# wireless credit card processing



## dan-ann (Oct 25, 2007)

Does anyone use aircharge cellphone credit card processing? I need a new wireless processor and this one looks interesting -


----------



## tfalk (Apr 3, 2008)

Don't know anything about them... I'm using a Palm Treo with software from merchantanywhere.com - prices seem comparable to what Aircharge lists other than the minimum monthly is higher.

Be advised that you need to have a data plan to use either setup. Verizon's data plan is not cheap but it works everywhere I've needed it so far. If all you are going to do is process credit cards, check some of the info on the site I posted above, they tell you about some plans that the carriers might not tell you about otherwise.


----------



## dan-ann (Oct 25, 2007)

Thanks Ted - I am on Verizon now and really don't want to leave it.- Never failed me. Don't have a data plan though. My old machine has all but died so I need to make a change. I do have merchant anywhere book marked


----------



## EXTouch (Mar 22, 2007)

tfalk said:


> Don't know anything about them... I'm using a Palm Treo with software from merchantanywhere.com - prices seem comparable to what Aircharge lists other than the minimum monthly is higher.
> 
> Be advised that you need to have a data plan to use either setup. Verizon's data plan is not cheap but it works everywhere I've needed it so far. If all you are going to do is process credit cards, check some of the info on the site I posted above, they tell you about some plans that the carriers might not tell you about otherwise.


Same here TFalk...although I just upgraded to a Palm Pre. We lost a business partner and I'm thinking of switching that phone to the Treo so I can still use it to process cards. 

I also have an "air card" from my wireless account that I can use my laptop anywhere I get a signal.

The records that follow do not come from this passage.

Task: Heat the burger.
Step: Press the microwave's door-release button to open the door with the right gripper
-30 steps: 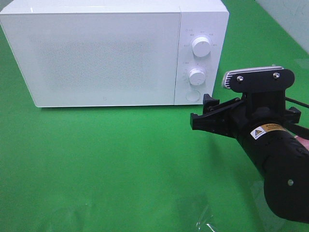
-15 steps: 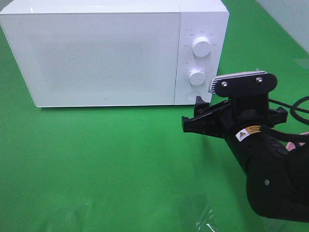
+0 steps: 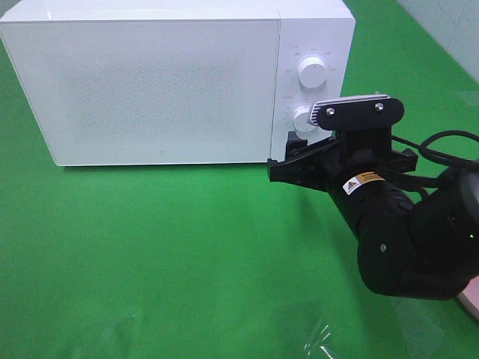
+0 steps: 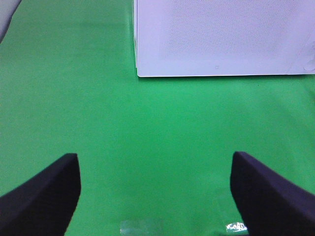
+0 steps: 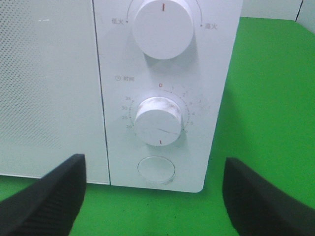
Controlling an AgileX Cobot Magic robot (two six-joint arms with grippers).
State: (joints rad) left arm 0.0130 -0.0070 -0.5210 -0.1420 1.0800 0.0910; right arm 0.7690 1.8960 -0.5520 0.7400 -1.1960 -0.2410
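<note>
The burger is out of view. The white microwave point(image 3: 157, 82) stands at the back with its door closed; its lower door corner shows in the left wrist view point(image 4: 216, 39). My right gripper point(image 3: 287, 155) is open and empty, close in front of the control panel, level with the timer knob point(image 5: 158, 121) and the round button point(image 5: 156, 169). The power knob point(image 5: 162, 22) sits above them. In the high view the arm covers part of the lower knob point(image 3: 301, 118). My left gripper point(image 4: 155, 157) is open over bare green cloth, well short of the microwave.
Green cloth point(image 3: 150, 247) covers the table. A scrap of clear film point(image 3: 322, 342) lies near the front edge. A pale pink edge point(image 3: 470, 295) peeks out behind my right arm at the far right. A white wall point(image 3: 449, 30) borders the back right.
My right arm has moved left and toward the microwave's control panel, bringing its open fingers in front of the lower knob and button. The left gripper has not moved.
</note>
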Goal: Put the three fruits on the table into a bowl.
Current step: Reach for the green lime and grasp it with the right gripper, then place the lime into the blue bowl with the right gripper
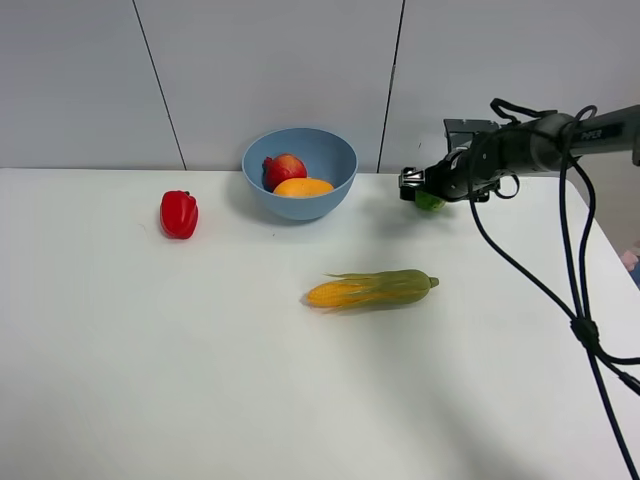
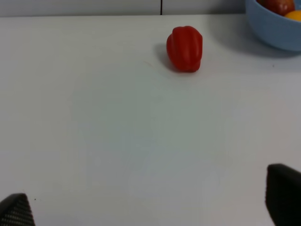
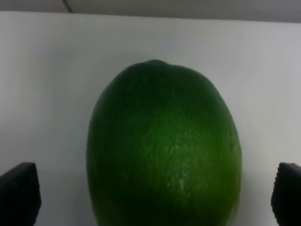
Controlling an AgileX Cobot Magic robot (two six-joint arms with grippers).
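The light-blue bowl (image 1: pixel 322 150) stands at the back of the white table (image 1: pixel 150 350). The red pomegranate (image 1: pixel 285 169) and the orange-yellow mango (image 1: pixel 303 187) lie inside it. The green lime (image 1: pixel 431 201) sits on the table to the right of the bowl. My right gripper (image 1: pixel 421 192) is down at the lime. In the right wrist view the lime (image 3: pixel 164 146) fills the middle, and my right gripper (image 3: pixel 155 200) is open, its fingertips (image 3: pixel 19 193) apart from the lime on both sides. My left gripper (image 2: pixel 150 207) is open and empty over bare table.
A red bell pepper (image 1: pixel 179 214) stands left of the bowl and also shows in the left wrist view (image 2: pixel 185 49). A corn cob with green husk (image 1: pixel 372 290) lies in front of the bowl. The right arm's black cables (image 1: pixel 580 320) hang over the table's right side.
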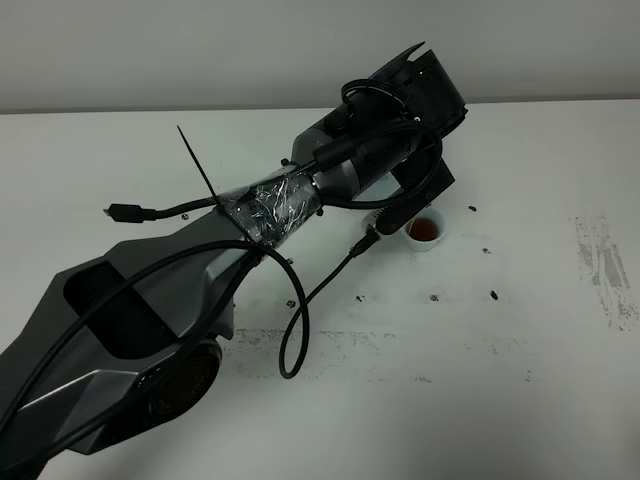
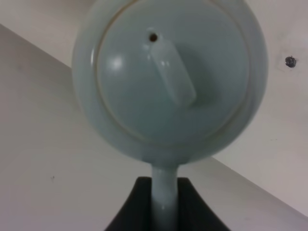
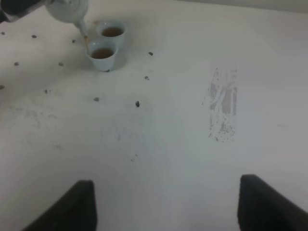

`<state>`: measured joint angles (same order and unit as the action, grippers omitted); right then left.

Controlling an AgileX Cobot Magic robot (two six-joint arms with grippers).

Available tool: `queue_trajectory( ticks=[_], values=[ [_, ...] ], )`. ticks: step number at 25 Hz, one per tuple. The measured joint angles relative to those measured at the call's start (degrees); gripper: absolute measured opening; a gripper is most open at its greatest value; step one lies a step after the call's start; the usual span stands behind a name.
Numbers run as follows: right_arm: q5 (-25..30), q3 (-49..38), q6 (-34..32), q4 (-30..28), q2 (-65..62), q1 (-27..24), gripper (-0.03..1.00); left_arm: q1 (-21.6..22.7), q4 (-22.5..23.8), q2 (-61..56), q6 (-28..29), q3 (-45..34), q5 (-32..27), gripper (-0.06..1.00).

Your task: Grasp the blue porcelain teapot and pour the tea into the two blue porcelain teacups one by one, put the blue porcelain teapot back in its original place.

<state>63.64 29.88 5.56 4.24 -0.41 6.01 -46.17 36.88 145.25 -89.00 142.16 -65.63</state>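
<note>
Your left tool (image 2: pixel 163 202) clenched on loop handle of round pale-blue glazed teapot (image 2: pixel 168 77), spout tipped over nearer small pale-blue cup (image 3: pixel 102 55). Second cup (image 3: pixel 112 32) touching just beyond; both hold reddish-brown tea (image 3: pixel 101 53). Left arm reaches across white worktop (image 1: pixel 480 330). Right tool (image 3: pixel 166 204) spread, idle, well apart.

Worktop (image 1: pixel 520 380): white, bare over the near and right-hand stretches; only small dark specks and a scuffed patch (image 3: pixel 222 103), nothing raised.
Left arm (image 1: pixel 300 200): lies diagonally across the middle with loose cables (image 1: pixel 300 320), barring passage there.
Teacups (image 3: pixel 107 44): two, standing close together, both holding tea (image 3: pixel 101 53); one (image 1: pixel 425 231) shows beside the arm in the high view.
Teapot (image 2: pixel 168 77): fills the space ahead of the left claw (image 2: pixel 166 204), its spout apparently just over the nearer cup.
Right claw (image 3: pixel 166 204): wide-spread, open worktop ahead of it.
</note>
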Motion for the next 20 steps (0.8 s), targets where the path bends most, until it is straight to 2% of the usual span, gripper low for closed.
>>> queue_trajectory(
  ticks=[8, 14, 20],
  values=[
    [0.0, 0.0, 0.0, 0.0, 0.0, 0.0, 0.59, 0.0, 0.0, 0.0, 2.2, 0.0, 0.0, 0.06],
    [0.0, 0.0, 0.0, 0.0, 0.0, 0.0, 0.59, 0.0, -1.3, 0.0, 9.3, 0.0, 0.0, 0.06],
    [0.0, 0.0, 0.0, 0.0, 0.0, 0.0, 0.59, 0.3, -5.0, -0.2, 15.5, 0.0, -0.2, 0.06]
  ],
)
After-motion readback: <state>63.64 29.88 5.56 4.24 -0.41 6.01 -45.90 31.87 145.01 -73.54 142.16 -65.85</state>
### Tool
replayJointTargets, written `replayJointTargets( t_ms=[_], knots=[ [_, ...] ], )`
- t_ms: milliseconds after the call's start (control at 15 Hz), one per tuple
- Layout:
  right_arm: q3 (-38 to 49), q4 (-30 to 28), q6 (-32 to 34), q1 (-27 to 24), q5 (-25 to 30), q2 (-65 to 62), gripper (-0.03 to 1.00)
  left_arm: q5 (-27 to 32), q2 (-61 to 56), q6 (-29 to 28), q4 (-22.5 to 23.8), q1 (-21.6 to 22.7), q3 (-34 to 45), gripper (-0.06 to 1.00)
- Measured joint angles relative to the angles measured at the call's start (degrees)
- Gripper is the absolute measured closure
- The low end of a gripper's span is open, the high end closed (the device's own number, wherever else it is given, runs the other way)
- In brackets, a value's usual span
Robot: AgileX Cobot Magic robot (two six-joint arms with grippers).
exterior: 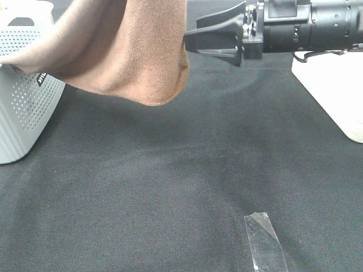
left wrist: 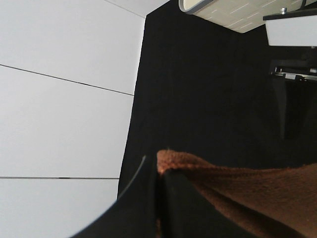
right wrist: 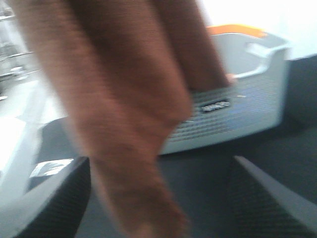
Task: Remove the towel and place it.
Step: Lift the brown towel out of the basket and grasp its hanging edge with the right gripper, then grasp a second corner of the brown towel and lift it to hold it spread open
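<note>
The brown towel [exterior: 122, 48] hangs above the black table. One end drapes over the grey basket's rim and the rest rises out of the top of the exterior view. In the left wrist view my left gripper [left wrist: 158, 173] is shut, with the towel's edge [left wrist: 237, 193] pinched between its black fingers. My right gripper [exterior: 193, 35] comes in from the right with its jaws wide open, its tips at the towel's right edge. In the blurred right wrist view the towel [right wrist: 124, 99] hangs just in front of the right gripper [right wrist: 161, 161], between its spread fingers [right wrist: 64, 198].
A grey perforated basket [exterior: 22, 107] stands at the left edge, with something orange [right wrist: 235, 30] inside it. A white block [exterior: 334, 96] sits at the right edge. A strip of clear tape [exterior: 264, 241] lies on the black cloth [exterior: 170, 187] near the front.
</note>
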Motion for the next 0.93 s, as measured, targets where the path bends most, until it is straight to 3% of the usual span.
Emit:
replayJointTargets(
  t_ms=[200, 400, 667, 733, 933],
  knots=[
    [0.0, -2.8, 0.0, 3.2, 3.6, 0.1, 0.23, -2.1, 0.0, 0.0, 0.2, 0.0, 0.0, 0.94],
    [-0.1, -5.2, 1.5, 7.9, -0.6, 1.7, 0.23, -4.4, 0.0, 0.0, 1.1, 0.0, 0.0, 0.94],
    [-0.1, -6.6, 2.6, 7.9, -1.3, 2.0, 0.29, -3.0, 0.0, -2.0, 3.8, 0.0, 0.0, 0.94],
    [-0.1, -6.6, 2.7, 7.9, -1.4, 2.0, 0.49, -1.1, 0.0, -3.0, 4.3, 0.0, 0.0, 0.94],
    [-0.2, -4.8, 4.2, 7.9, -0.7, 2.0, 0.88, 1.5, 0.0, -3.4, 4.6, 0.0, 0.0, 0.94]
  ],
)
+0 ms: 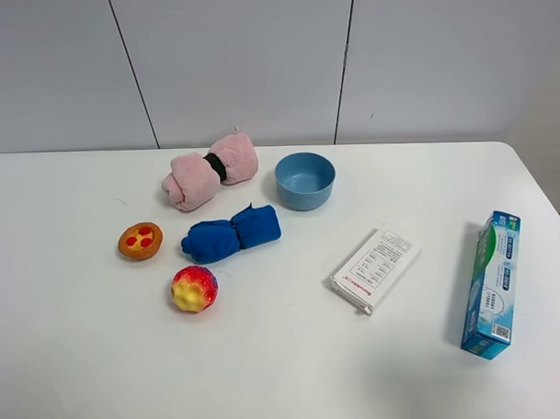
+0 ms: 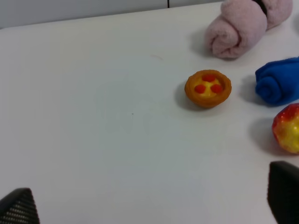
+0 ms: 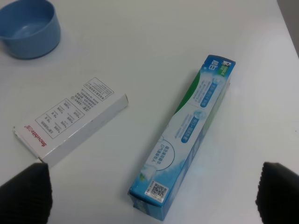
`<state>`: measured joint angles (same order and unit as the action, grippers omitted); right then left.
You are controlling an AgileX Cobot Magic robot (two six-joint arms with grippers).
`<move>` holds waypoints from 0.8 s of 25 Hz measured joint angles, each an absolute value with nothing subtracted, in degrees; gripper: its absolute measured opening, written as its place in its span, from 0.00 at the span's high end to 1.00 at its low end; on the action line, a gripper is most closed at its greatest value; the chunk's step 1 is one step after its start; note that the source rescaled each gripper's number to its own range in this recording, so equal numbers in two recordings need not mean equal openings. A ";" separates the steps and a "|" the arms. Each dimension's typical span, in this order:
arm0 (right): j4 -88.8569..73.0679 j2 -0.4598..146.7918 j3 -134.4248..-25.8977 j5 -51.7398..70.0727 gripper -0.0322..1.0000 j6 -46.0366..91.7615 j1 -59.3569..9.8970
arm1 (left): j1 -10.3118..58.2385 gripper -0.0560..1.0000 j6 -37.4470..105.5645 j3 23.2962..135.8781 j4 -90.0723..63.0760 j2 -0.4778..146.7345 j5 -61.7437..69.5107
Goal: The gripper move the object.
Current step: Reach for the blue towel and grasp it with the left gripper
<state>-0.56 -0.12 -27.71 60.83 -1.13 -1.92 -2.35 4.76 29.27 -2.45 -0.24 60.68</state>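
On the white table lie a pink rolled towel (image 1: 210, 168), a blue bowl (image 1: 305, 180), a blue rolled cloth (image 1: 231, 233), an orange tart toy (image 1: 140, 240), a red-yellow ball (image 1: 193, 288), a white box (image 1: 376, 267) and a blue toothpaste box (image 1: 492, 283). Neither arm shows in the exterior view. My left gripper (image 2: 150, 205) is open and empty, above bare table short of the tart (image 2: 208, 87). My right gripper (image 3: 152, 193) is open and empty, with the toothpaste box (image 3: 184, 135) between its fingers and the white box (image 3: 70, 121) beside it.
The table's (image 1: 286, 375) right edge runs close to the toothpaste box. A grey panelled wall stands behind the table. The left wrist view also shows the pink towel (image 2: 243, 25), the blue cloth (image 2: 278, 81) and the ball (image 2: 287, 128). The bowl (image 3: 29, 25) shows in the right wrist view.
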 joint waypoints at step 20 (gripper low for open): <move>-0.56 -0.12 -27.71 60.83 0.00 -1.13 -1.92 | -2.35 0.00 4.76 29.27 -2.45 -0.24 60.68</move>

What I love about merchant anywhere is that if you only do seasonal work, you can call them up, put your account on hold and when you're ready to get back at it, give them a 3 day notice and they'll restore the service. No new charges. Just the monthly fee.


----------



## tfalk (Apr 3, 2008)

Let me know if you do that Jacquie, I'd be interested to know if the software works on a Pre. I'm considering getting one if/when Verizon finally offers them. If not, I may switch to a crackberry... as much as I like the Treo, I have a hard time seeing the screen...


----------



## Calibrated (Oct 26, 2006)

Not sure why you need any special software?...When I first started my company I was performing service & repair fro equipment and I billed my customer upon completion. My merchant bank process (Paymentech) set me up with a toll free number to process credit cards over my normal cell phone. You simply dial the number and follow the prompts, if the card processes you get a authorization ID umber that I would write on the invoice and when I got home I simply typed it into QuickBooks.

Also virtually every merchant bank has a web based entry system that you can access over the internet with a laptop or smart phone...I can use my Blackberry without any special software. I would suggest that you look at some other merchant banks to get a better system that can address your needs.


----------



## CGS (Oct 4, 2007)

Lance nailed it right on the head. There are many companies to choose from, and be sure to rate shop for clearing fees.


----------



## zo76 (Nov 13, 2007)

I use the Credit Card Terminal (CC Terminal) for the iphone. I use it for my other business and I love it! The only thing bad about it is that you can't print receipts but you can e-mail them. It's a great app.


----------